What is DataGrab
DataGrab is a point-and-click web scraping service designed to be easy to use but still flexible enough to support a variety of use cases for web data extraction. These include lead generation, data analytics, content aggregation, competitor monitoring, artificial intelligence, real estate and more.
DataGrab consists of a Chrome extension for setting up scrapers and a web application for managing them.
Installing the Chrome Extension
To get started, install the Chrome extension by following these steps:
- Go to the Google Web Store.
- Click Add to Chrome.
- Review the requested permissions, then click Add extension. This will install it.
- You can now use the extension by clicking the icon to the right of the address bar.
- You may want to pin it to the menu by clicking the icon, then clicking the next to DataGrab.
Setting up Your Account
If your account is still pending but you did not get the confirmation mail, you can request it to be resent by clicking the RESEND MAIL button on the sign in page.

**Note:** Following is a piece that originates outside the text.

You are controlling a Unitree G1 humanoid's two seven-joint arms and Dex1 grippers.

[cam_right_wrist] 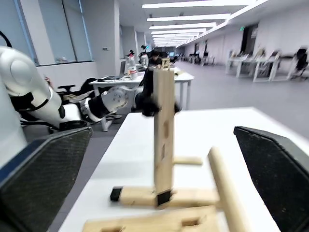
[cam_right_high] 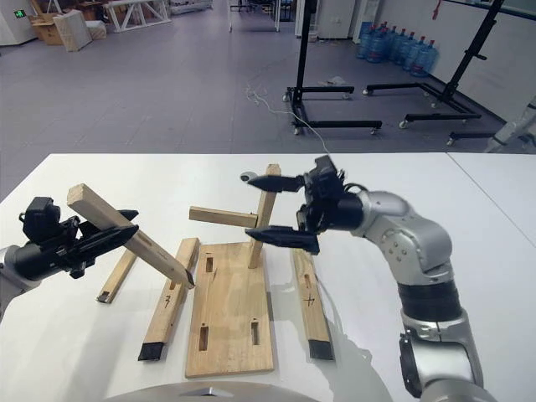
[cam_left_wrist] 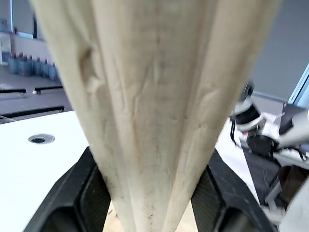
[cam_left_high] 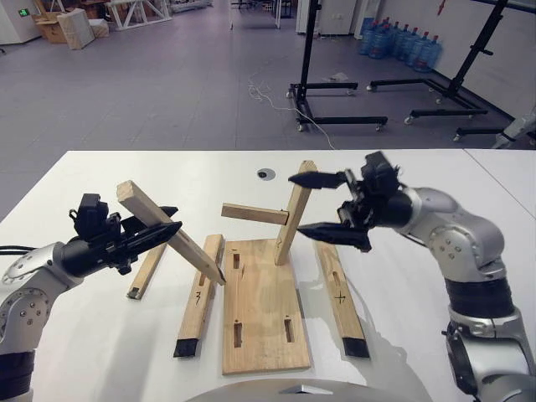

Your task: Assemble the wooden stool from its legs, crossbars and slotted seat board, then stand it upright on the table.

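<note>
My left gripper hangs over the table's left side, shut on a wooden leg that slants down toward the seat board; in the left wrist view that leg sits between the black fingers. The slotted seat board lies flat at the table's middle front. Another leg stands tilted on the board's far end, and a crossbar sticks out from it to the left. My right gripper is open, one finger on either side of this standing leg, without touching it.
Two more legs lie flat along the board's left and right sides. A thinner bar rests farther left under the held leg. A round hole marks the far table middle. Black metal stands stand on the floor beyond.
</note>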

If you forget your password, follow the forgot password link on the sign in page. Then, give your email address you've used when you signed up and click SEND LINK. You'll get an email with a link to reset your password. Follow that link, introduce your new password two times, then click the RESET PASSWORD button to have it reset.
Setting up Scrapers
Scrapers are automated processes configured to extract data from web pages. They are the workhorses of the system. To set one up, open Chrome and navigate to the page you want to scrape, then open the extension by clicking the icon to the right of the address bar.
The extension's interface looks like the following:
It is divided in three tabs:
- Setup - for setting up scrapers
- Preview - for a live preview of data scraped from the current page for the active template
- DataSets - for managing the data scraped in the browser
A template is a named configuration to be applied to a page. It has a setup URL, the fields to be extracted, and the pagination settings.
The root template is always present and it will be applied to the starting URL of the scraping session. You can't delete it nor rename it, but you can change its setup URL if you wish.
In order to scrape the detail pages of a listing, you'd want to create a new template to be applied to detail pages (see the Fields section below). You can do that by clicking the NEW button and filling out the form. After submitting it, the extension will navigate to the setup URL you've given unless you uncheck the Navigate to page option.
A field stores a piece of data extracted from a web page, under a certain name. To add a new one, click the ADD button in the Fields section. This will open the following form:
Give it a name, then set its type. Currently, DataGrab supports the following three field types:
- Detail Page
As the core data type of the system, text fields are used for extracting textual data. You can select any element on the web page for them. If you select a container element (e.g. a div) having multiple textual elements (like paragraphs), DataGrab will concatenate their texts. You may also choose what to extract: the text content or the value of a certain attribute.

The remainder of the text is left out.